假设我有以下 EBNF:
ProductNo ::= Digitgroup "-" Lettergroup;
Digitgroup ::= Digit Digit? Digit? Digit?;
Digit ::= "0" | "1" | "2" | "3" | "4" | "5" | "6" | "7" | "8" | "9";
Lettergroup ::= Letter Letter? Letter? Letter?
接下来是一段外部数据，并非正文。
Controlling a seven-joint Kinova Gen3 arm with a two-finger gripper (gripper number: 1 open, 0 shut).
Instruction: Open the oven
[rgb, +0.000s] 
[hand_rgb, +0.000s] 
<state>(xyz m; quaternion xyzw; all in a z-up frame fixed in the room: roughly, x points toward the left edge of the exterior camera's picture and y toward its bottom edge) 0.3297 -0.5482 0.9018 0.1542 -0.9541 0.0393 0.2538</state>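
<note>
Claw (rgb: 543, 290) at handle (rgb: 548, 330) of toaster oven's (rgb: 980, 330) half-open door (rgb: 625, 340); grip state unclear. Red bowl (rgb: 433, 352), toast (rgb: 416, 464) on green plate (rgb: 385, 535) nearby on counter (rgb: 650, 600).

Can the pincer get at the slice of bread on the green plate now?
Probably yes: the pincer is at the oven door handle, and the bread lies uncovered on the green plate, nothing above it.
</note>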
Letter?;
Letter ::= "A" | "B" | "C" | "D" | "E" | "F" | "G"
| "H" | "I" | "J" | "K" | "L" | "M" | "N"
| "O" | "P" | "Q" | "R" | "S" | "T" | "U"
| "V" | "W" | "X" | "Y" | "Z";
现在我想为 ProductNo = 5 设置最大令牌
例子:
Input : 1-A (EBNF valid and Token < 5)
Input : 023-A (EBNF valid and Token < 5)
Input : 0231-ABI (currently EBNF valid but Token = 8 > 5 so this should not be valid)
Input : 022-ABCDE(currently EBNF valid but Token = 9 > 5 so this should not be valid)
正如您在此示例输入中看到的那样,数字和字母的组合可以变化,只要其 EBNF 符合 (min 1 Digit max 4 Digit), (min 1 Letter max 5 Letter) 但令牌的总和必须是 < = 5,包括“-”。
问题:除了写下每个有效的字母和数字组合之外,还有其他方法吗?
我目前的解决方案:
ProductNo ::= Token Token Token Token? Token?;
Token ::= Digit | Letter | "-";
Digit ::= "0" | "1" | "2" | "3" | "4" | "5" | "6" | "7" | "8" | "9";
Letter ::= "A" | "B" | "C" | "D" | "E" | "F" | "G"
| "H" | "I" | "J" | "K" | "L" | "M" | "N"
| "O" | "P" | "Q" | "R" | "S" | "T" | "U"
| "V" | "W" | "X" | "Y" | "Z";
问题:ProductNo (Digitgroup, "-", Lettergroup) 的组成没有被复制。所以我需要将两个 EBNF 合二为一,但我真的不知道如何做到这一点。